Cet album, j'avais très envie de le découvrir même s'il est toujours délicat d'entrer dans l'intimité d'un homme ou d'une femme qui a vécu l'innommable.
Il y a quelques temps, j'avais lu "Catharsis" de Luz. J'avais été profondément émue par Ginette et par la re-naissance de l'humoriste par la voie du dessin. Retrouver sa capacité à tenir un crayon et à tracer un trait avait permis à Luz de se dire qu'un grand pas venait d'être franchi et qu'il allait pouvoir envisager un avenir. Pour Catherine MEURISSE, les choses sont plus complexes, moins linéaires. Il suffit de regarder le panel de couleurs pour se rendre compte que les humeurs sont instables, qu'il y a des élans de sérénité et des bouffées de colère sourde, les planches se suivent et ne se ressemblent pas.
La calligraphie elle-même témoigne de l'état dans lequel est plongée l'auteure de l'album, tantôt ronde et fluide, tantôt hachée, saccadée.

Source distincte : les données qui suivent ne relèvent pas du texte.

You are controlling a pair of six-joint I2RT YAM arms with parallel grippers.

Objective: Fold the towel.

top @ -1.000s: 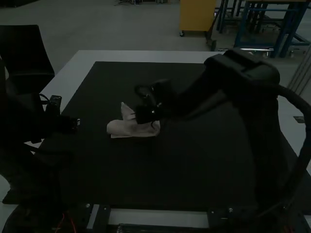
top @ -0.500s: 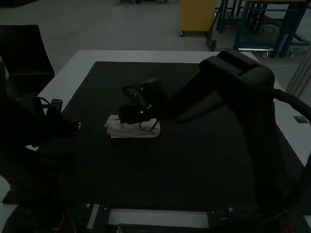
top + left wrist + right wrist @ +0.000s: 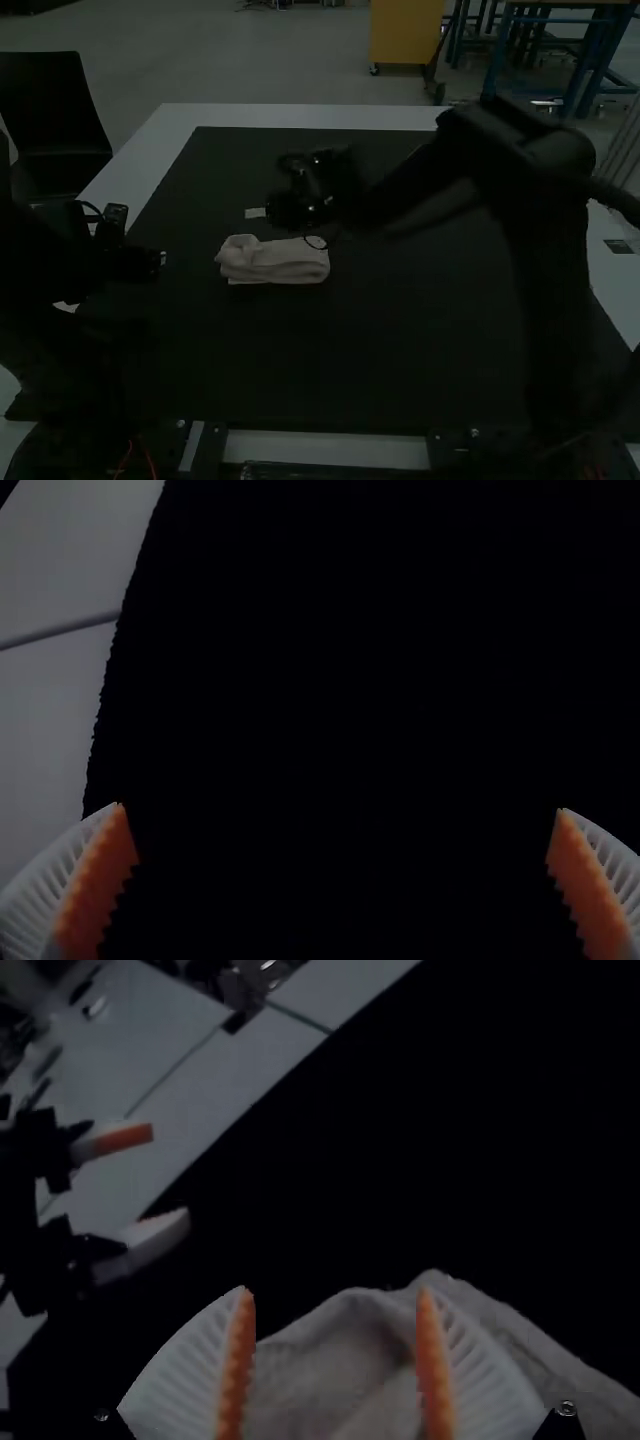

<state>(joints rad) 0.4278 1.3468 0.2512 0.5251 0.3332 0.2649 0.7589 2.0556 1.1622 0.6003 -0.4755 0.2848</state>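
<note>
With twelve o'clock at the far edge of the table (image 3: 300, 116), the towel (image 3: 285, 262) lies on the black mat (image 3: 400, 350), toward ten o'clock from its middle. It is folded into a narrow, soft bundle, its length running roughly from nine to three, with a rumpled rise at the nine o'clock end. The light is poor, so I can't fairly say how many layers it has.

The right arm (image 3: 545, 270) stands at about four o'clock and reaches across the middle. Its right gripper (image 3: 256, 213) hangs beyond the towel, at about twelve o'clock from it and apart from it. In the right wrist view its ribbed fingers (image 3: 236, 1370) stand parted, gripping nothing, with wrinkled cloth in sight past them.

The left arm (image 3: 50, 330) stands at about eight o'clock. Its left gripper (image 3: 162, 259) is at nine o'clock from the towel, well apart from it, fingers spread wide and empty above the mat
</note>
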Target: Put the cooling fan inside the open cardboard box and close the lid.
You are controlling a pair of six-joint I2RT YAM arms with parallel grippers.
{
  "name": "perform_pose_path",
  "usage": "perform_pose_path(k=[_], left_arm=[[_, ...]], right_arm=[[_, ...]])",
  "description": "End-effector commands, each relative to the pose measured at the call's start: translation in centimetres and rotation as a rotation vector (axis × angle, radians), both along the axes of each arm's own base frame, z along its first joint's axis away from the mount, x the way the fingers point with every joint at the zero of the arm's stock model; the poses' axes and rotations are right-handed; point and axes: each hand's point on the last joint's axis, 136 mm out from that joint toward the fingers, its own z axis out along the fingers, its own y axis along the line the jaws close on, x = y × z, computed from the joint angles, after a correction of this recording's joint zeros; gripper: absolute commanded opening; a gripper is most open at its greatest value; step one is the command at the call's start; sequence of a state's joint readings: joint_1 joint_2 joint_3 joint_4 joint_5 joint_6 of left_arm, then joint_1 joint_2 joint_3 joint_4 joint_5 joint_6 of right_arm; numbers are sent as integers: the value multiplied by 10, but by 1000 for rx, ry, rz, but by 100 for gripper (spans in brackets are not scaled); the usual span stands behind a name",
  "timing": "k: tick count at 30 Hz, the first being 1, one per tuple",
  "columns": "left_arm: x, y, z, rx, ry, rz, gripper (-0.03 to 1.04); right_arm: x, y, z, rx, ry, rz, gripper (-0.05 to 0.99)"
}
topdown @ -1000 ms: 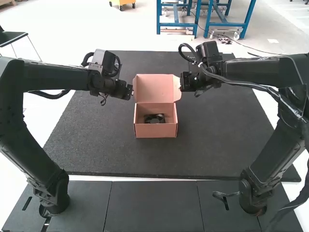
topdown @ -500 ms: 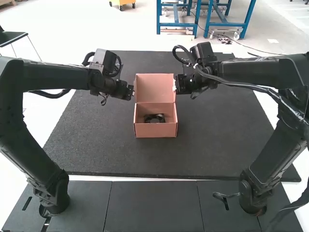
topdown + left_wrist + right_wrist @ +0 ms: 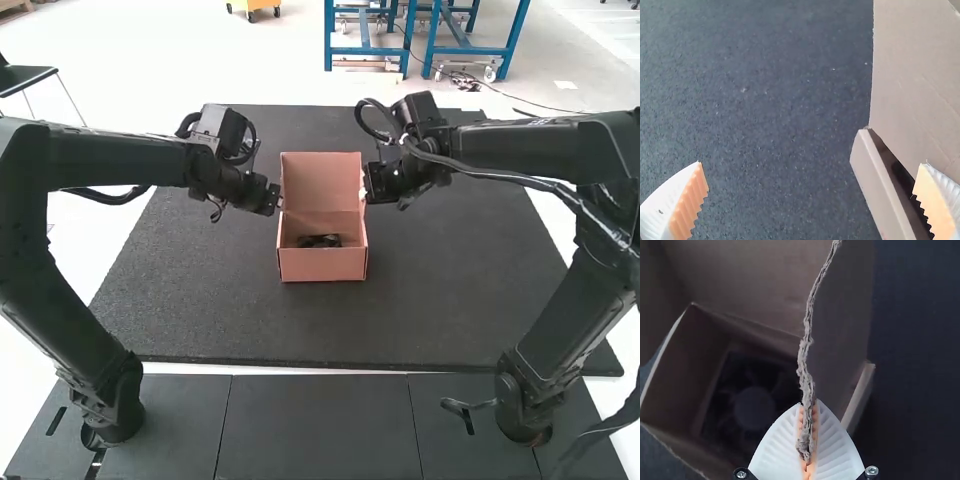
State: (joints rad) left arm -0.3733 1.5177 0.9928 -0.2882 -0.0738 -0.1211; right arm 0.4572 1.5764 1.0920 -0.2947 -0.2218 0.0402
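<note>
Cooling fan lies at the bottom of the cardboard box, which stands near the middle of the black mat. The inside of the box is dim, so the fan seems to lie flat, but this is not certain. The lid stands upright at the box's far side, not yet folded down.

The right gripper is at the lid's right edge. In the right wrist view its ribbed white fingers are pinched tight on the ragged cardboard edge. The left gripper is just beside the lid's left edge, its fingers spread wide. In the left wrist view one orange pad is over the mat and the other is near the lid's side flap, gripping nothing.

Placing looks done and closing is the step in hand. The main risk is a one-sided pull: with only the right edge held, the lid could twist as it comes down, or the light box could slide or tip on the mat. The side flaps may also catch outside the walls instead of tucking in, leaving the lid sprung. A hard pinch could crease or tear the thin edge.
</note>
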Motion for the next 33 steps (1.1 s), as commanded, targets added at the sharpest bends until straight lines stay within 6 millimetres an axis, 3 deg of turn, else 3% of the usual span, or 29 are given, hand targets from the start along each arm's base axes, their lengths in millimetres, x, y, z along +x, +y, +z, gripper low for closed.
perform_pose_path(k=[1, 33], left_arm=[[1, -5, 31, -43, -66, -8, 97], [-13, -7, 25, -49, -47, -29, 97]], right_arm=[[-10, 14, 0, 9, 12, 69, -2], [-26, 8, -3, -18, 69, 88, -2]])
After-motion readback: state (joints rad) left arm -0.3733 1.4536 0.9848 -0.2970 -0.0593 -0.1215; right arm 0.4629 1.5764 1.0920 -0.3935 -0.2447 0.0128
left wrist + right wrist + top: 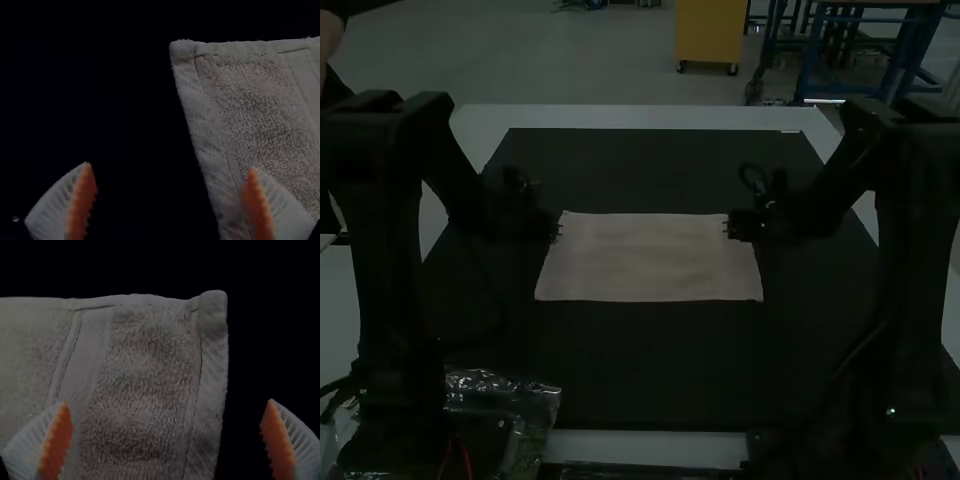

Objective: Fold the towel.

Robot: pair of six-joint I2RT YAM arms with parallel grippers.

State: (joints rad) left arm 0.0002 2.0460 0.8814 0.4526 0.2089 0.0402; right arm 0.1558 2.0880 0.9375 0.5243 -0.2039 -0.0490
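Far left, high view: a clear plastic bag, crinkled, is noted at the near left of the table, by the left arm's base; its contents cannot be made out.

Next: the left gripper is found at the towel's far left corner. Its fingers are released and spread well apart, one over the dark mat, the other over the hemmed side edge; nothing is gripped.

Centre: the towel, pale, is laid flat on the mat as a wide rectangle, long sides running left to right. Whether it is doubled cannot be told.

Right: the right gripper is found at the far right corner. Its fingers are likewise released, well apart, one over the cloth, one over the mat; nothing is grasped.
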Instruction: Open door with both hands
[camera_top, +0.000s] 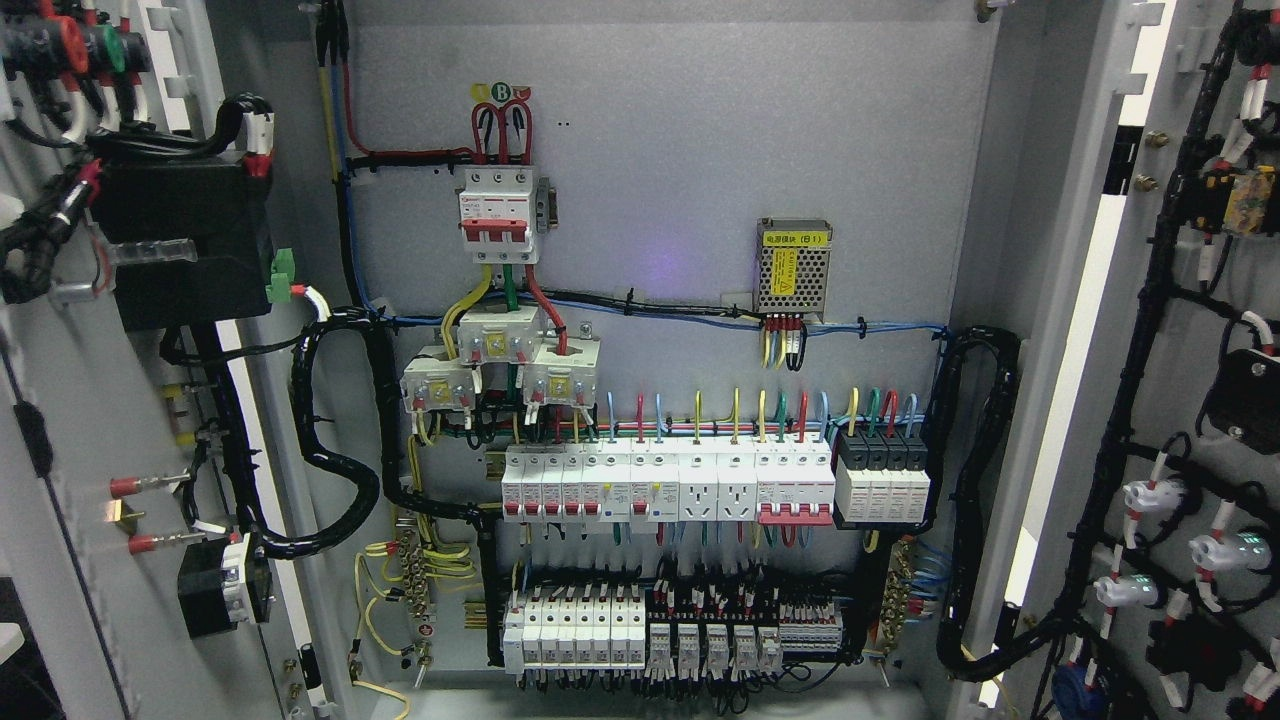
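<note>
Hands absent from the head view; neither arm entered from the lower corners, so finger state could not be told for either side.

Both cabinet doors stood swung wide. Left door (60, 420) filled the picture's left edge, its inner face carrying a black module (185, 240), red-tipped terminals and a spiral-wrapped wire loom (330, 440) bridging into the cabinet. Right door (1190, 400) filled the right edge, inner face studded with the backs of indicator lamps (1150, 500) and black harness runs.

Between them, the grey back panel (680, 150) was fully exposed: a red-handled main breaker (497, 215) upper centre, a perforated power supply (793, 265) to its right, a row of white breakers and sockets (670, 485) mid-height, terminal blocks (650, 630) below.

Judgement: task looked essentially done. Doors are sheet steel, stiff, weighted further by mounted components, likely to swing with inertia on their hinges. Any further hold should go on the bare free edge, well apart from wiring and lamp backs, which are fragile. Looms at the hinge side could strain if the doors were pushed further.
</note>
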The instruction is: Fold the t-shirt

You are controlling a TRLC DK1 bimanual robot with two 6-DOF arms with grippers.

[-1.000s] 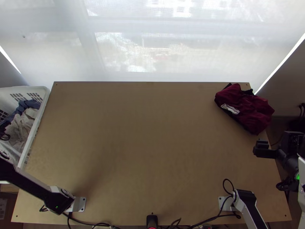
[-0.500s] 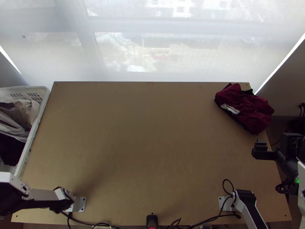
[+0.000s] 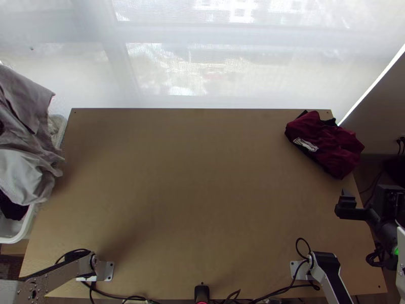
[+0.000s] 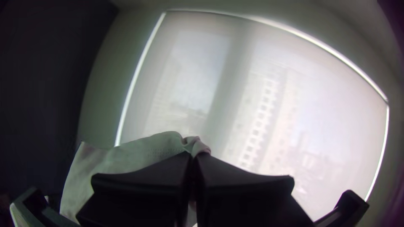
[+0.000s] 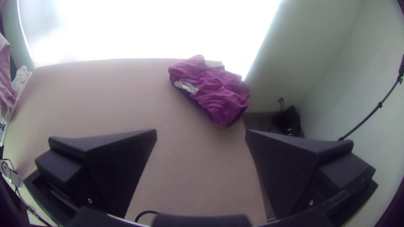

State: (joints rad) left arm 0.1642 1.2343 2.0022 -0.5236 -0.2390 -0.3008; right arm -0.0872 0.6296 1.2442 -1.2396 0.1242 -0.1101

J'ai beaucoup aimé ces planches qui, dans une très grande sobriété, expriment l'essentiel, les valeurs refuges de l'être humain...

J'ai adoré la dernière (que je ne vous dévoilerai pas bien sûr !) mais qui est une vraie leçon de vie, de celles qu'il convient de garder en mémoire pour continuer d'avancer.
Le sujet est grave bien sûr, mais la manière de le traiter est tout à fait exceptionnelle.
Chapeau Madame MEURISSE, que votre vie soit belle, elle sera légère, c'est tout ce que je peux vous souhaiter.